Two landmark Supreme Court civil rights decisions, Brown v. Board of Education and Loving v. Virginia, had a profound legal and cultural effect on racism, making it a social taboo, he said. There is little freedom or social space to be a racist, he said.

If society equates support for marriage between a man and a woman culturally and legally with racism, religious liberty as a practical matter would be severely restricted, Dushku said.

"Under that model, government itself will come to have powerful justifications for suppressing and marginalizing religious beliefs, speech and especially actions that challenge the new right to same-sex marriage," he said.

But the same-sex marriage opinion could follow the path of Roe v. Wade, which made abortion a fundamental right, Dushku said.

Pro-lifers can be open and frank about their beliefs in public, the workplace, at school and in other settings. There might be criticism and debate, but people don't become social pariahs for opposing abortion, he said.

"If in the aftermath of the same-sex marriage decision our nation follows something like the example set in the aftermath of Roe v. Wade, then religious liberty will survive and, in fact, probably do quite well," Dushku said. "There will be hard times, to be sure, but eventually there will be accommodations for those who honestly dissent from the new gay marriage orthodoxy."

Abortion decision lessons

Dushku said the question is: How did opposition to abortion secure a place of respectability in culture and law? How did society get to a place where pro-lifers could still have careers and be open and express their views without becoming outcasts?

One of the key reasons, he said, is that pro-life Catholics, evangelicals and others decided they would not or could not be silent.

If supporters of traditional marriage retreat, are intimidated into silence and give up trying to find the right words to defend their beliefs, then the court's gay marriage decision will become a disaster for religious liberty, Dushku said.

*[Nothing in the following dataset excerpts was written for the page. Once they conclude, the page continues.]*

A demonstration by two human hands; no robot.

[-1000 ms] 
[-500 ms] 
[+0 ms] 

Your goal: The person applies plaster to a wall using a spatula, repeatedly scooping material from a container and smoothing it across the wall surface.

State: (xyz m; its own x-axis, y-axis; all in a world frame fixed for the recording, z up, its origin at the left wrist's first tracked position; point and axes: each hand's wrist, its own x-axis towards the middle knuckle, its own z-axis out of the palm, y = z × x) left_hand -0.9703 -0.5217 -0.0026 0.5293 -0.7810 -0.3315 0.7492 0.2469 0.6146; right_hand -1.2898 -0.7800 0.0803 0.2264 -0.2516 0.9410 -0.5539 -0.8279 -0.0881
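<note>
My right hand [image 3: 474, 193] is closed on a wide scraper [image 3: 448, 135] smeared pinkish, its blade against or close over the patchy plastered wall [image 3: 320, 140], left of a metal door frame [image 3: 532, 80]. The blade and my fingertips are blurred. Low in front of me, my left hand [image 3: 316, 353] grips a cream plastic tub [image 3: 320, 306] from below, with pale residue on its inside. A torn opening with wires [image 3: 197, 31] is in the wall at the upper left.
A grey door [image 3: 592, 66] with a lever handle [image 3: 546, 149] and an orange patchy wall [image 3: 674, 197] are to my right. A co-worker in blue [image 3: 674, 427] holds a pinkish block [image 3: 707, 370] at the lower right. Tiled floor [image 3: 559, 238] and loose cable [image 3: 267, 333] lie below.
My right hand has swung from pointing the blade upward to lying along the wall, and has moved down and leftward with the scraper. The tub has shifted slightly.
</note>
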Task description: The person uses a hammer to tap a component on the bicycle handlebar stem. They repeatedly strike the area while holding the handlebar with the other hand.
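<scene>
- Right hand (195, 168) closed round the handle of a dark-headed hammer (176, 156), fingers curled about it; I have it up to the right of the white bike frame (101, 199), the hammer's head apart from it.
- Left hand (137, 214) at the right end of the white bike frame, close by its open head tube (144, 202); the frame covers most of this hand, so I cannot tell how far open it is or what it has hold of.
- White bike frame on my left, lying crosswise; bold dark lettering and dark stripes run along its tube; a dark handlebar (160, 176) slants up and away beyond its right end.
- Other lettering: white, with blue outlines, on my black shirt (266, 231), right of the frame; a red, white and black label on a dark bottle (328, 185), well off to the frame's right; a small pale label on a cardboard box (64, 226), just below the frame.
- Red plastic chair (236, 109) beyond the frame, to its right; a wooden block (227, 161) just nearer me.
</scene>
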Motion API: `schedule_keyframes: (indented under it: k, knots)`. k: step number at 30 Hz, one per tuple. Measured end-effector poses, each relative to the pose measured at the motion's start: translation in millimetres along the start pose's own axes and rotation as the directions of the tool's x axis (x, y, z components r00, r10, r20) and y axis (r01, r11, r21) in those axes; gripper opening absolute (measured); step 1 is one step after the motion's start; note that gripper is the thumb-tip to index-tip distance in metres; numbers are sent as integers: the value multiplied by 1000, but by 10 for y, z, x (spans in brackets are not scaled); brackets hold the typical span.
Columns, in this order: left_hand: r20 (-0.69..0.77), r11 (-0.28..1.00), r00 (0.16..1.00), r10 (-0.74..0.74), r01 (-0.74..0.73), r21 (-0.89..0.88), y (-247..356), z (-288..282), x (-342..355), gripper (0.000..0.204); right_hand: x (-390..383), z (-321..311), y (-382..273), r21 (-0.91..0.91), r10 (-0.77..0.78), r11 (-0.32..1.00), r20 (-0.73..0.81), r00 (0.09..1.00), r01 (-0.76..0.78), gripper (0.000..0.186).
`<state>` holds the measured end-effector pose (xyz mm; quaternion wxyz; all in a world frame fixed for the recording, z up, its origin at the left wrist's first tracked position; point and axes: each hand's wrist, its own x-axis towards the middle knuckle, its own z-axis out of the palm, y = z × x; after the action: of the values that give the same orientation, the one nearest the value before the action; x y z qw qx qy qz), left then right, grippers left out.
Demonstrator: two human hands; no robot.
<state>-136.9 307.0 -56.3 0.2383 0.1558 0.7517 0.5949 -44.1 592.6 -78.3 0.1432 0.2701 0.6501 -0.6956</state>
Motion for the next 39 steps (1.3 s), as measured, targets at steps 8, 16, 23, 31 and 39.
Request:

But if they find ways to explain their beliefs with reason, kindness and love and cheerfully but resolutely endure the indignities that come upon them without bitterness, then culture and law will carve out enough space for people of faith to participate in all aspects of American life, he said.

Dushku said that won't happen overnight.

"Carefully chosen lawsuits will have to be filed. We may even lose some friends on Facebook, or maybe even some real friends," he said.

Government and marriage

In her presentation, Wilson, the Illinois law professor, urged people to resist attempts to get government out of the marriage business as lawmakers in some states, including Utah, have proposed in the wake of the same-sex marriage decision.

Civil and religious marriage is intertwined, she said. While a couple could get married civilly but not religiously, she said, the opposite is a crime in all 50 states.

"That's actually a good thing, that we collapse religious marriage with civil marriage because we want religious marriage to have civil effects. Without them, we will have stranded religious adherents in the position of mere cohabitants under the law, which means that they have crappy remedies," said Wilson, who helped craft Utah's anti-discrimination and religious freedom laws.